M&Ms: The Bot Wars
How recent advancements in technology may soon play out on the 85th edition.
Members of the operations team came running across the 8th floor, shouting, "turn off all the third-party products now!"
The software engineers responsible for what products appeared on our eCommerce site sat across from me. They were as shocked as I was to hear the screams of usually friendly professional business people.
As an eCommerce marketplace, third-party products represented the bulk of our catalog. What would happen to our sales after we turn all that off?
But after a few seconds, the shock wore off, and an Engineer on the Nova team asked for verbal approval "we will Doom all third-party SKUs off the site; this will take an hour or two to propagate. Is this what you want?"

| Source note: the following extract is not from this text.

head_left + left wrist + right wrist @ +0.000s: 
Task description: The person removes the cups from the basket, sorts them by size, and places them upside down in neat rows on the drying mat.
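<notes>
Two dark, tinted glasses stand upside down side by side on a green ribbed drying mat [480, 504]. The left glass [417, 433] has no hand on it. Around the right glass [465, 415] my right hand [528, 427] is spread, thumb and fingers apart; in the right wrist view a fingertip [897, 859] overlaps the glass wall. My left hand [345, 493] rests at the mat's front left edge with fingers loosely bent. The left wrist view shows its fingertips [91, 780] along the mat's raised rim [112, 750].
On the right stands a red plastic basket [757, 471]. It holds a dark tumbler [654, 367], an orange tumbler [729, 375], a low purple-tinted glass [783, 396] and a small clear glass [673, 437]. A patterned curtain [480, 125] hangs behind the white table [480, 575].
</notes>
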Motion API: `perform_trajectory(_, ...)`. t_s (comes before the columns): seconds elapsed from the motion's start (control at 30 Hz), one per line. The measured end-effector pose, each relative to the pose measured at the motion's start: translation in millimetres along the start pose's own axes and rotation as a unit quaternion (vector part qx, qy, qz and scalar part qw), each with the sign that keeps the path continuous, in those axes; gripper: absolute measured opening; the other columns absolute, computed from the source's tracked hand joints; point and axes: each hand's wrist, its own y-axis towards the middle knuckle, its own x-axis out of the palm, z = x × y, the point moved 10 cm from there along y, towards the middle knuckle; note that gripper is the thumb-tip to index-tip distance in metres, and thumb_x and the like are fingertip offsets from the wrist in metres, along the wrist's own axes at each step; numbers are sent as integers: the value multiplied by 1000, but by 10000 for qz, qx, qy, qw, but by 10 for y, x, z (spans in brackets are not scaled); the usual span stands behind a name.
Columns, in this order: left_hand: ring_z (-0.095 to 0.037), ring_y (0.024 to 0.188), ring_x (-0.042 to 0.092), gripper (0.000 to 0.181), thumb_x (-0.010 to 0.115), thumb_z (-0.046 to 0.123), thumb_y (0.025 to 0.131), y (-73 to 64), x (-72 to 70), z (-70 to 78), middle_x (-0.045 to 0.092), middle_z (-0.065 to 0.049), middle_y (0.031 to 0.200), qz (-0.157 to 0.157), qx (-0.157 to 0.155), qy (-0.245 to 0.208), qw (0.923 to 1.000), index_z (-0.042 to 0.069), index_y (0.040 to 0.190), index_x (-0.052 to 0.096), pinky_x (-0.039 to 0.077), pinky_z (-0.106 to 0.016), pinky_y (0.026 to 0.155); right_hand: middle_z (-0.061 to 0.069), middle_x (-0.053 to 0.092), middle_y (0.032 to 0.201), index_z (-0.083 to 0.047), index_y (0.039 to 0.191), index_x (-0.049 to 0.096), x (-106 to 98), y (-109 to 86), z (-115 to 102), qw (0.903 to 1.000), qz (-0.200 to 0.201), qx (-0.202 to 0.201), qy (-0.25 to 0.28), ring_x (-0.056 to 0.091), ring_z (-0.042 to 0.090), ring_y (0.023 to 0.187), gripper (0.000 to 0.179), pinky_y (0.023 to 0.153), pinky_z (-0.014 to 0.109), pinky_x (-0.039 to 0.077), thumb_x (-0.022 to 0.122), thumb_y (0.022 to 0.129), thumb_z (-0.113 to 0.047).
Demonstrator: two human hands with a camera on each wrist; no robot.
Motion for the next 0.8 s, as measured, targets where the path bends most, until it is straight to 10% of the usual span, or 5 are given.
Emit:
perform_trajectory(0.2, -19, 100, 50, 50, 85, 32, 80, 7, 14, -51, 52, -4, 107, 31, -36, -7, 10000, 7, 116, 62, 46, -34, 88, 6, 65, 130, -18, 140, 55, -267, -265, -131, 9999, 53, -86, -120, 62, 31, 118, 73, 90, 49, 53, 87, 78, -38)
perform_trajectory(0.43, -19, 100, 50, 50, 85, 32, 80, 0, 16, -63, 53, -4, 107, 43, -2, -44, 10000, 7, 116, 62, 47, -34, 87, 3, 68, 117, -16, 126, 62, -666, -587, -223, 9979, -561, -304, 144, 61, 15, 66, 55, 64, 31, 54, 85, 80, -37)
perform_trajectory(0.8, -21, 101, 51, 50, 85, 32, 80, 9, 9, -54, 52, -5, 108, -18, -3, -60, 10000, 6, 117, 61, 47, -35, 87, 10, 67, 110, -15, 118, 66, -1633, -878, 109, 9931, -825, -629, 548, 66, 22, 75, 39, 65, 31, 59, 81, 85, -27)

One of the people from operations shouted, "Yes, it's all f*&%$d; take it all down."
Our teams and systems were named after superheroes. A typical software engineering thing to do because naming things is hard, and superheroes are fun. And Nova was in charge of the product catalog, and to Dr. Doom products meant to nuke them; it meant to take them off-site.

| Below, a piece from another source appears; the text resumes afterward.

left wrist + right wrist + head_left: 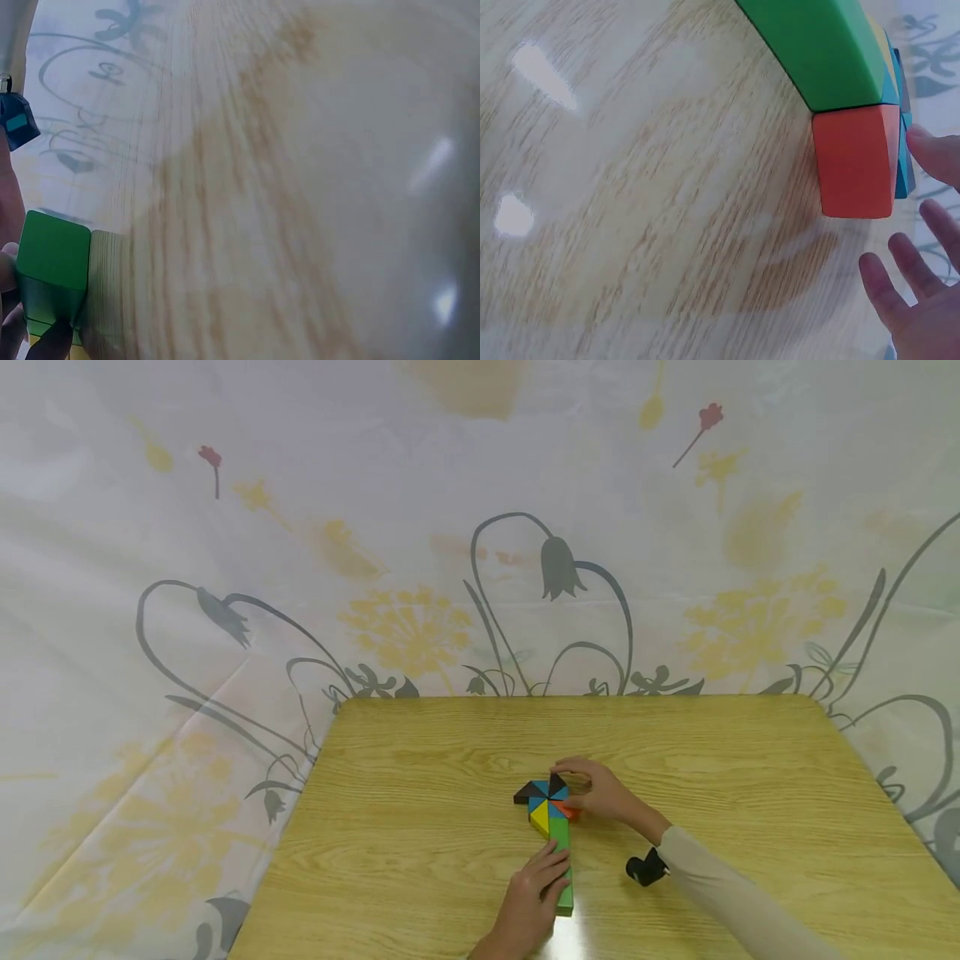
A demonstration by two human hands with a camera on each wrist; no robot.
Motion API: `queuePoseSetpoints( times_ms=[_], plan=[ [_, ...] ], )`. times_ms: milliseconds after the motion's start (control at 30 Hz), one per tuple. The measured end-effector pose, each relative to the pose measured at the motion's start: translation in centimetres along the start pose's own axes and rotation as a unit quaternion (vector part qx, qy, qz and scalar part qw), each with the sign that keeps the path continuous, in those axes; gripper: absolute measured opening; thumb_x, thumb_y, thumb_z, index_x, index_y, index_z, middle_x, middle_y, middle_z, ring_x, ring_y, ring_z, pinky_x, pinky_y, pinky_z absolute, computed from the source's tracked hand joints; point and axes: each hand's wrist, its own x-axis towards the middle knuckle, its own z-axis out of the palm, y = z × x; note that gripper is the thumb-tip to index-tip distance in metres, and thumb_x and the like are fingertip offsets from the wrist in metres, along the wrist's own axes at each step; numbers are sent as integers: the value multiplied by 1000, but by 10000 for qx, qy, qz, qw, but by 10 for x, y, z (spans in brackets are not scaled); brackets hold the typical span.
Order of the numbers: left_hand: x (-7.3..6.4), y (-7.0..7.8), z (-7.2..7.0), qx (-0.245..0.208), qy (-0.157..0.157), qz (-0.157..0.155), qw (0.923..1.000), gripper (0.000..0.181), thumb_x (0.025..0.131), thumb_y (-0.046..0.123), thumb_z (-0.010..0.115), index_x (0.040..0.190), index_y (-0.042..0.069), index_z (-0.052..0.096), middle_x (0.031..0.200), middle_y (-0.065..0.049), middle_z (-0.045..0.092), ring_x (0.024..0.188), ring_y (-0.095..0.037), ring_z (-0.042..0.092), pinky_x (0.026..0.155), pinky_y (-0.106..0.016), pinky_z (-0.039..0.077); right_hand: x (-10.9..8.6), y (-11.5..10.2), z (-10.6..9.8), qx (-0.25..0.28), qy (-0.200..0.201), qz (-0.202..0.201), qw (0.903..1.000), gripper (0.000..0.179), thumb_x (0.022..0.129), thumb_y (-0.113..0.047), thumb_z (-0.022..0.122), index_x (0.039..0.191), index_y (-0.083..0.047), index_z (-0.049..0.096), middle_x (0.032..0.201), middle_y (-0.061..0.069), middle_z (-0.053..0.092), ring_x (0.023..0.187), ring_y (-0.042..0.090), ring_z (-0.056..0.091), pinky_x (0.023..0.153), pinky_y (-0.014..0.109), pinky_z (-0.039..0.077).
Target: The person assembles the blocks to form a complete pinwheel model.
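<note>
On the table, a pinwheel shape of coloured blocks lies in the head view: black triangular blocks (556,783) at top and left, blue triangles (537,806) inside, a yellow triangular block (540,817) and a red-orange block (859,161). A green strip of block (558,830) runs from it toward the person. My left hand (527,897) holds this green strip near its lower end, fingers over the top and sides. My right hand (603,795) is at the pinwheel's right side, fingertips by the top black block and the red-orange one; its fingers are spread in the right wrist view.
A small black wrist camera (647,867) hangs by the right sleeve (731,885). The wood-grain table (405,760) extends around the blocks. Behind its far edge hangs a pale cloth (420,527) printed with flowers.
</note>
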Motion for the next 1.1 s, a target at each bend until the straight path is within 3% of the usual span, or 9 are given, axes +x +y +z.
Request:
queuePoseSetpoints(
  times_ms=[200,533,700,867,967,1100],
  plan=[
    [1,2,-1,-33,-49,-34,10000,25,93,7,59,114,-5,65,122,-14,61,123,-32,50,93,-37,49,0,2,2,342,-29,-131,9993,39,81,0,73,118,6,61,127,26,52,113,45,50,81,57,50],
    [1,2,-3,-40,-22,35,10000,25,92,5,60,113,-6,65,122,-15,62,122,-33,51,93,-38,49,4,4,4,374,99,-183,9991,27,83,9,64,109,5,66,119,23,57,104,38,58,83,44,54],
    [1,1,-3,-94,-85,-81,9999,25,92,6,60,114,-5,65,122,-14,62,123,-31,50,94,-37,49,5,3,6,278,294,-136,9991,22,83,10,65,104,6,66,112,22,60,98,37,60,78,37,56],
    [1,0,-2,-104,-88,-129,9998,26,92,6,60,114,-5,66,123,-13,62,123,-30,50,93,-37,49,3,-20,6,241,374,-31,9990,21,81,15,63,102,13,64,107,27,59,95,42,59,76,41,56],
    [0,-2,-1,-103,-60,-87,9999,26,92,7,60,114,-4,66,123,-12,62,123,-30,50,93,-37,49,5,-18,6,149,355,-9,9993,21,82,12,65,103,11,65,108,26,59,95,42,59,76,41,56],
    [-1,-4,-1,-109,-68,-62,9999,26,93,8,59,115,-3,65,123,-12,62,124,-29,50,93,-36,49,11,2,9,-141,251,-245,9993,25,84,-1,69,108,5,66,108,18,59,92,34,58,74,38,56]
  ],
)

The reason the catalog team had to Doom things this particular time had to do with our competitive intelligence system. A team had built a system in-house to keep track of our competitor's prices in real time. It's a little-known secret in eCommerce, but every major shop does it. It's how Amazon can undercut competitors in near real-time on products and categories it deems very important. Sometimes they will even lose money to undercut them; the margins will presumably be made up on AWS or their ads platform. And all of this is legal. The court rulings on this more or less say that it is like standing in front of a shop on the street and taking a picture of their prices, especially if none of that info is behind password-protected pages.
But, it was pretty much unheard of for a small startup to be able to scrape the big guys.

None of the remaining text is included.